What you will do. Begin with the first line of the entries below and reproduce each line exactly, ending with the line that holds "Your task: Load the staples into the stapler".
Given data Start Marker
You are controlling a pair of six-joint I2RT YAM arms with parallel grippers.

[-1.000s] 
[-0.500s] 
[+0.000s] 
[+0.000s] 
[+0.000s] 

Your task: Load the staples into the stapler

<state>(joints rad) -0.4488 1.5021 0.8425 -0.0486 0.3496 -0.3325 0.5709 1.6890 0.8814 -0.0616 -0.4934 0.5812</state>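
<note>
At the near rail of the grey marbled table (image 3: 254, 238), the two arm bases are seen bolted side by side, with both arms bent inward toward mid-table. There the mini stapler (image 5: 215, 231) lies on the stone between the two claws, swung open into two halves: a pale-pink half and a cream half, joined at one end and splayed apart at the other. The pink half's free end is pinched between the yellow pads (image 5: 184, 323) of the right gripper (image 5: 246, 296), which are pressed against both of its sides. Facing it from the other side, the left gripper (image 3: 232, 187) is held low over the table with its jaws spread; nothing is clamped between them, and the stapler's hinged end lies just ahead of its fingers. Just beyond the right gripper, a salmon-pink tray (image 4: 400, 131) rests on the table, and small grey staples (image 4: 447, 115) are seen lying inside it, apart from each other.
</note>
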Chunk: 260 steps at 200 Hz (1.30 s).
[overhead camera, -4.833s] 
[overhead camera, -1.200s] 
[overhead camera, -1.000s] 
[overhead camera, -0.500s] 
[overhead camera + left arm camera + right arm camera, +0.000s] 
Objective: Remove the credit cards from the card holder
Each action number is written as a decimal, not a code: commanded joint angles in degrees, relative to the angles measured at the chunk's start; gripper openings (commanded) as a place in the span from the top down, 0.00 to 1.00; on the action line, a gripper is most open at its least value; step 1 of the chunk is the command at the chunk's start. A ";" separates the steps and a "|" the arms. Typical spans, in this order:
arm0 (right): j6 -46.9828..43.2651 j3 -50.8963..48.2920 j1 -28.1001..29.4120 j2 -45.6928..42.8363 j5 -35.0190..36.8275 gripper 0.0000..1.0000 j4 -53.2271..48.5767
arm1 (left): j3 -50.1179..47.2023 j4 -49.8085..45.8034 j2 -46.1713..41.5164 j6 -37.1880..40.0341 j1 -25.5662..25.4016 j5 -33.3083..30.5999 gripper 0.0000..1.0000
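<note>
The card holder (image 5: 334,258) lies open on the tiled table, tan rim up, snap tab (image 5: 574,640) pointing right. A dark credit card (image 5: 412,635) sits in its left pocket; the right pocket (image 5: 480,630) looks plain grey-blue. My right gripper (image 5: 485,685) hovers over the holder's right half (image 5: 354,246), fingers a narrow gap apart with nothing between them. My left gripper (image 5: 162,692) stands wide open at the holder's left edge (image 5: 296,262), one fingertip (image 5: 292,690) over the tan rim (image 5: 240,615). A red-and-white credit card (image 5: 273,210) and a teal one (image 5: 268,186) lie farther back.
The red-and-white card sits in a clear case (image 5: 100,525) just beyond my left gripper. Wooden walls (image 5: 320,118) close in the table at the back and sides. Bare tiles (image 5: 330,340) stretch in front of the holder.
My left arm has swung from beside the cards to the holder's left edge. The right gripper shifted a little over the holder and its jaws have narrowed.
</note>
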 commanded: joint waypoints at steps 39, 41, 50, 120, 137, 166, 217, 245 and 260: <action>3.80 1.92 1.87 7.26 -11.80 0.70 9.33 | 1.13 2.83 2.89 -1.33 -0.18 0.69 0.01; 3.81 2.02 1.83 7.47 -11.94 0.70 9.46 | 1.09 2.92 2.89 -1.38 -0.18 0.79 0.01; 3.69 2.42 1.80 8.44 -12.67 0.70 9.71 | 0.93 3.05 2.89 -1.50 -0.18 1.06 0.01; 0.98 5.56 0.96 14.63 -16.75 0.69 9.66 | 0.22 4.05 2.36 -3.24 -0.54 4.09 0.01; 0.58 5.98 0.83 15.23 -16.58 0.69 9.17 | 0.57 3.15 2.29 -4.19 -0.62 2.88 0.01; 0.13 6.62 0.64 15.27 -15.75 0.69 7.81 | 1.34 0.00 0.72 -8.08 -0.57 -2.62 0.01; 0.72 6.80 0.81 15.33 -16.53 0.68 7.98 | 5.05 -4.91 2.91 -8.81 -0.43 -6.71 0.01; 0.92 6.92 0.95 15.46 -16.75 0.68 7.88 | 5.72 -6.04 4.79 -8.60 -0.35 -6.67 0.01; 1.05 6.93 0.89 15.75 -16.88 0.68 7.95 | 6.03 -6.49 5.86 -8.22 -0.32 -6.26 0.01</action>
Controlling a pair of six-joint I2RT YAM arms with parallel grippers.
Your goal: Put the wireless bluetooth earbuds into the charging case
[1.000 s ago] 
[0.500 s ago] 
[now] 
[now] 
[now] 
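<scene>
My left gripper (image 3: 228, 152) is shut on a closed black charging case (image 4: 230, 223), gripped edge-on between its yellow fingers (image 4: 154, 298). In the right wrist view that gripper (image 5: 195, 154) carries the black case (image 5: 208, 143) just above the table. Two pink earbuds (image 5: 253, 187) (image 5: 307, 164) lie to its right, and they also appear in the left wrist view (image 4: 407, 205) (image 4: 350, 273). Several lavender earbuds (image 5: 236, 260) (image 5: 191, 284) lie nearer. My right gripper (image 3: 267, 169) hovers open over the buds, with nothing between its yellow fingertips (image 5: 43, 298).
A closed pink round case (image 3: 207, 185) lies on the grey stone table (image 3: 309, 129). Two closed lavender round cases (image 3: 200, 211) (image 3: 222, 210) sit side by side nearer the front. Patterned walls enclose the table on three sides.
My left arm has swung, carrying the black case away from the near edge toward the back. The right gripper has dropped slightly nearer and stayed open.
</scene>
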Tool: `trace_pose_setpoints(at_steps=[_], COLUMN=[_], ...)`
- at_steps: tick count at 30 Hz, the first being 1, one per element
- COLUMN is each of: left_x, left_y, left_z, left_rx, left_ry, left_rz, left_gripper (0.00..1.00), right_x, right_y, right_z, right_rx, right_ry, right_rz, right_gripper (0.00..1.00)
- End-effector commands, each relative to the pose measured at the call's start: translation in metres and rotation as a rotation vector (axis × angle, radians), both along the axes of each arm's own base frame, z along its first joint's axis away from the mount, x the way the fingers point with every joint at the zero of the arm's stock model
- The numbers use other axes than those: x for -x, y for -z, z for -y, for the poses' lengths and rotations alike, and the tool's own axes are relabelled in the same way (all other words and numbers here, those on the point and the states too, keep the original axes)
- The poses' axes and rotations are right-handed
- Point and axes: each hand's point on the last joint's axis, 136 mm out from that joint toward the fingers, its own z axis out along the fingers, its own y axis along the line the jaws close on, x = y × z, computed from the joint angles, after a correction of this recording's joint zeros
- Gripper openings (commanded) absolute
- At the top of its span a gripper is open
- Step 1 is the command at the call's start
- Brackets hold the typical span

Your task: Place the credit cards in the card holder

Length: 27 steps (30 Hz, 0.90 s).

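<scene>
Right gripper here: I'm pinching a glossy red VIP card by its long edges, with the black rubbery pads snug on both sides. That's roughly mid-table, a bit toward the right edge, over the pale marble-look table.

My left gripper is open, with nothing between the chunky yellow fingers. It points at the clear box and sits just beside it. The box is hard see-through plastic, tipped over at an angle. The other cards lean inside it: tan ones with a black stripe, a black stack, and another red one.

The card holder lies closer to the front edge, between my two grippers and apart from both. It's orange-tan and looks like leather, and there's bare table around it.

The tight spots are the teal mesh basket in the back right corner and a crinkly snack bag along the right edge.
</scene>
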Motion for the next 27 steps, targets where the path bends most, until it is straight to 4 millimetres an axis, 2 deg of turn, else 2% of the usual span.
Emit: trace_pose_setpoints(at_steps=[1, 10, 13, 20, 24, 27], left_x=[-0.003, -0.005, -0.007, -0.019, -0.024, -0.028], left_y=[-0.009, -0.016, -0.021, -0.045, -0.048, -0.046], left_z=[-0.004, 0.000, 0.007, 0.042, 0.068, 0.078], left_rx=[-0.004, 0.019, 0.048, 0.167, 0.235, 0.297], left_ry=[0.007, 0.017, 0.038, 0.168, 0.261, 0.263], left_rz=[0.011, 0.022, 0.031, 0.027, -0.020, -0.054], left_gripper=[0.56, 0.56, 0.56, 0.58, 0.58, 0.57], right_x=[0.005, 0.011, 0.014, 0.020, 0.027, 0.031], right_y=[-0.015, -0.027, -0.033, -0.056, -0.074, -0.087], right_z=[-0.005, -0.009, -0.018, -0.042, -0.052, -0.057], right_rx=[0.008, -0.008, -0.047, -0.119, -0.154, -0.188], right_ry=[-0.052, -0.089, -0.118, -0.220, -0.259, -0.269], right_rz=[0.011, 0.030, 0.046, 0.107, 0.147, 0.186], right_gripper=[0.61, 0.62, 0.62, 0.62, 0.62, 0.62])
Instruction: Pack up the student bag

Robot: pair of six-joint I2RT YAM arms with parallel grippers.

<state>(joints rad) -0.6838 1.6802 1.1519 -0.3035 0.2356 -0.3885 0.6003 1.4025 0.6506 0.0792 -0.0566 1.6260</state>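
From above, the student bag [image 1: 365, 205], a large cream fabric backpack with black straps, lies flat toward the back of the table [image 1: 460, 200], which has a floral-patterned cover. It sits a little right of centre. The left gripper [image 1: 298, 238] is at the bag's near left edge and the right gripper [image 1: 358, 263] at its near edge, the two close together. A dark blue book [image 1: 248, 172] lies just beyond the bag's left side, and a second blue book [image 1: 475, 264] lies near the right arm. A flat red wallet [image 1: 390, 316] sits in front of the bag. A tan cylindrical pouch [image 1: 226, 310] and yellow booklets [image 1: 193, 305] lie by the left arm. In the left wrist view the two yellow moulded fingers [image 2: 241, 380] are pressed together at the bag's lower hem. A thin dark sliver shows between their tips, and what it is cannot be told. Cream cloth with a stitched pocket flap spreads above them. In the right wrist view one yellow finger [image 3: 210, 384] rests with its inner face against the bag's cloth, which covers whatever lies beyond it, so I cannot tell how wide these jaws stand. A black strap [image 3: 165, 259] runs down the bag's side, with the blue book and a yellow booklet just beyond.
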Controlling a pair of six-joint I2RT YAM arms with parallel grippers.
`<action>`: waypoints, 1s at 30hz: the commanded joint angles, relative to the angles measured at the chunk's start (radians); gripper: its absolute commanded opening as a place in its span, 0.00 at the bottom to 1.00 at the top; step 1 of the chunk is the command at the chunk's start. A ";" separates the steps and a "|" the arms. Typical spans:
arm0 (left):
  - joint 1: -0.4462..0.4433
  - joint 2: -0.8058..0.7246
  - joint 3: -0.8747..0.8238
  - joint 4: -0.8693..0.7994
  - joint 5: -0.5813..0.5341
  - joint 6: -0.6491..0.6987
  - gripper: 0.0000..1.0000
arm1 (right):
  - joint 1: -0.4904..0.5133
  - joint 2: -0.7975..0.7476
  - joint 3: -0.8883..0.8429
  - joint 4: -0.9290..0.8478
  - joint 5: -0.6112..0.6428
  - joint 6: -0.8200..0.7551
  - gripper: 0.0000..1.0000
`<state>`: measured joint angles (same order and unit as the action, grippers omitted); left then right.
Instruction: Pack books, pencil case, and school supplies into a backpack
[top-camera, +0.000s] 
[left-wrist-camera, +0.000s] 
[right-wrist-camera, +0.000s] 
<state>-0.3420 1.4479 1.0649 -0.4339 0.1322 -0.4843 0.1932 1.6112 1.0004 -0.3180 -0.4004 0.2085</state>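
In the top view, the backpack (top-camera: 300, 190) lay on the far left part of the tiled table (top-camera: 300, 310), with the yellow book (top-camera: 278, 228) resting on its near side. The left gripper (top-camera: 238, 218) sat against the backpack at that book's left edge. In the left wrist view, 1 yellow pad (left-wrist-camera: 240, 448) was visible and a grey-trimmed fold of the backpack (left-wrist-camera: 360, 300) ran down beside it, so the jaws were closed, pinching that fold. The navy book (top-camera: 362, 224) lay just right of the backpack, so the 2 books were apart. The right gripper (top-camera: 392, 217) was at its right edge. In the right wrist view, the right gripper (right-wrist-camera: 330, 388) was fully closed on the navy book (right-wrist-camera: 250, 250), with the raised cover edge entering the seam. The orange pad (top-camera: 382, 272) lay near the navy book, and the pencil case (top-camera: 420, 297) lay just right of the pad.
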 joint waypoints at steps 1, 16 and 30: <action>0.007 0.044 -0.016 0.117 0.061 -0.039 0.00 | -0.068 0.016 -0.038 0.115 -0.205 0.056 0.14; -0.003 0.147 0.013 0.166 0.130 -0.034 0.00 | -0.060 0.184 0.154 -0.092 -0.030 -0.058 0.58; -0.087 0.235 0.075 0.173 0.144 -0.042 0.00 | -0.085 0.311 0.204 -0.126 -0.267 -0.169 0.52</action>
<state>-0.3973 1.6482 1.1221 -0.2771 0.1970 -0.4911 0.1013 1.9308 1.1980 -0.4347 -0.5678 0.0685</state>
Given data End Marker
Completed exercise.
You are controlling a pair of six-joint I2RT YAM arms with parallel grippers.

[-1.000s] 
[-0.500s] 
[+0.000s] 
[+0.000s] 
[+0.000s] 

Your task: Load the staples into the stapler

No more output is needed.